▶ **Task to complete**:
All the lines below should be set down exactly, with no picture carried into the copy.

Start of Block

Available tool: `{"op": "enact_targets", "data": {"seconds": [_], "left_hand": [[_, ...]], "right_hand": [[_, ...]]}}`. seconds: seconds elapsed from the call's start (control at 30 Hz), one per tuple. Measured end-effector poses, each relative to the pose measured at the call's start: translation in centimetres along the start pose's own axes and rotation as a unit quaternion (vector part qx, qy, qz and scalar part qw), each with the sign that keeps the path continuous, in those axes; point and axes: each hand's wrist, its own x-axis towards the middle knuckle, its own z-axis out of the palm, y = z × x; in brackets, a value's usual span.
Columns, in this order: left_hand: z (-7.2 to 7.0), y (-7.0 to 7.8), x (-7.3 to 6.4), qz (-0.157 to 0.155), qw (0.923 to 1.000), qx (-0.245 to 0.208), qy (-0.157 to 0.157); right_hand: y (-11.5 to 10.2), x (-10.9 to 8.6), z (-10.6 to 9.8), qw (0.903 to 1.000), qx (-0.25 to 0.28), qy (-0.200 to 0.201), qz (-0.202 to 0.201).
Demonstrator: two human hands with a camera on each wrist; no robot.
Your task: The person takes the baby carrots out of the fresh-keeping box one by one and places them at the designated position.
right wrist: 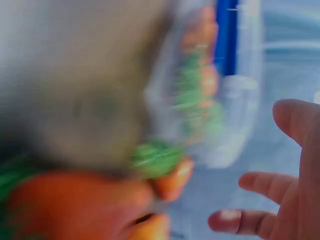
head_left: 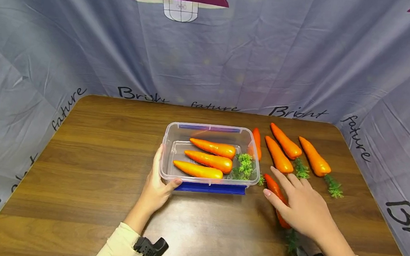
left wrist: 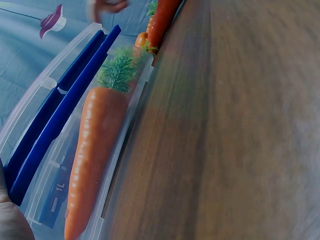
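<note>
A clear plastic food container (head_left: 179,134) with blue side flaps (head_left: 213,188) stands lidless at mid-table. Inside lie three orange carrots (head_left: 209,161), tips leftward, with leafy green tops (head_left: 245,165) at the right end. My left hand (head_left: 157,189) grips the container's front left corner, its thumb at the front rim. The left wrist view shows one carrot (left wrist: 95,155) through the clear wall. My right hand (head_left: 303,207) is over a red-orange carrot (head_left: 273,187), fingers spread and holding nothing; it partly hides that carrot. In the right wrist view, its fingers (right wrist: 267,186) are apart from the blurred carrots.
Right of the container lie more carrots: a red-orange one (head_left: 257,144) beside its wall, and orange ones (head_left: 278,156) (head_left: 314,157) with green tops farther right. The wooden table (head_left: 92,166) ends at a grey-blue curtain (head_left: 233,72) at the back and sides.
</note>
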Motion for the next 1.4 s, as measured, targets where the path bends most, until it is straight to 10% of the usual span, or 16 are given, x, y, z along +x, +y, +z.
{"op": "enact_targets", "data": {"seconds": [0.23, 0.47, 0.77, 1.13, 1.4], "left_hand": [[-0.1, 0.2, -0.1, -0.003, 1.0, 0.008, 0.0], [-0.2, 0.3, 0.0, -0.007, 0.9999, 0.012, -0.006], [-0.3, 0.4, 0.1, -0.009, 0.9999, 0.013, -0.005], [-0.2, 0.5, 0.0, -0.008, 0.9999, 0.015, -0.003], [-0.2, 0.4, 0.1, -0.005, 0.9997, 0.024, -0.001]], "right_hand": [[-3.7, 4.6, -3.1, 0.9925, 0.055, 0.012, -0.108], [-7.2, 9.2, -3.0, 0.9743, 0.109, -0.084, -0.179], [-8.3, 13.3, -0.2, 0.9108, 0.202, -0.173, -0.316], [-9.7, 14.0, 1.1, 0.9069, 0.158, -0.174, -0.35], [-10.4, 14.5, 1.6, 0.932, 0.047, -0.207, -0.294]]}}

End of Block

▶ **Answer section**:
Available tool: `{"op": "enact_targets", "data": {"seconds": [_], "left_hand": [[_, ...]], "right_hand": [[_, ...]]}}`. seconds: seconds elapsed from the call's start (control at 30 Hz), one per tuple. Measured end-effector poses, each relative to the pose measured at the call's start: translation in centimetres along the start pose's own axes and rotation as a unit quaternion (vector part qx, qy, qz and scalar part qw), each with the sign that keeps the path continuous, in those axes; point and axes: each hand's wrist, its own x-axis towards the middle knuckle, its own z-axis out of the palm, y = z × x; in brackets, a value's usual span.
Columns, in this order: left_hand: z (-7.2 to 7.0), y (-7.0 to 7.8), x (-7.3 to 6.4), qz (-0.157 to 0.155), qw (0.923 to 1.000), qx (-0.245 to 0.208), qy (-0.157 to 0.157); right_hand: y (-11.5 to 10.2), x (-10.9 to 8.6), z (-10.6 to 9.8), qw (0.903 to 1.000), qx (-0.25 to 0.28), qy (-0.200 to 0.201), qz (-0.202 to 0.201).
Demonstrator: two human hands with a camera on each wrist; no robot.
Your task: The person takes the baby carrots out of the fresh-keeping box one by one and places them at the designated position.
right wrist: 
head_left: 
left wrist: 
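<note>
A clear plastic food container (head_left: 179,134) with blue side flaps (head_left: 213,188) stands lidless at mid-table. Inside lie three orange carrots (head_left: 209,161), tips leftward, with leafy green tops (head_left: 245,165) at the right end. My left hand (head_left: 157,189) grips the container's front left corner, its thumb at the front rim. The left wrist view shows one carrot (left wrist: 95,155) through the clear wall. My right hand (head_left: 303,207) is over a red-orange carrot (head_left: 273,187), fingers spread and holding nothing; it partly hides that carrot. In the right wrist view, its fingers (right wrist: 267,186) are apart from the blurred carrots.
Right of the container lie more carrots: a red-orange one (head_left: 257,144) beside its wall, and orange ones (head_left: 278,156) (head_left: 314,157) with green tops farther right. The wooden table (head_left: 92,166) ends at a grey-blue curtain (head_left: 233,72) at the back and sides.
</note>
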Motion for the next 1.4 s, as measured, targets where the path bends most, until it is straight to 10% of the usual span, or 16 are given, x, y, z along +x, +y, +z.
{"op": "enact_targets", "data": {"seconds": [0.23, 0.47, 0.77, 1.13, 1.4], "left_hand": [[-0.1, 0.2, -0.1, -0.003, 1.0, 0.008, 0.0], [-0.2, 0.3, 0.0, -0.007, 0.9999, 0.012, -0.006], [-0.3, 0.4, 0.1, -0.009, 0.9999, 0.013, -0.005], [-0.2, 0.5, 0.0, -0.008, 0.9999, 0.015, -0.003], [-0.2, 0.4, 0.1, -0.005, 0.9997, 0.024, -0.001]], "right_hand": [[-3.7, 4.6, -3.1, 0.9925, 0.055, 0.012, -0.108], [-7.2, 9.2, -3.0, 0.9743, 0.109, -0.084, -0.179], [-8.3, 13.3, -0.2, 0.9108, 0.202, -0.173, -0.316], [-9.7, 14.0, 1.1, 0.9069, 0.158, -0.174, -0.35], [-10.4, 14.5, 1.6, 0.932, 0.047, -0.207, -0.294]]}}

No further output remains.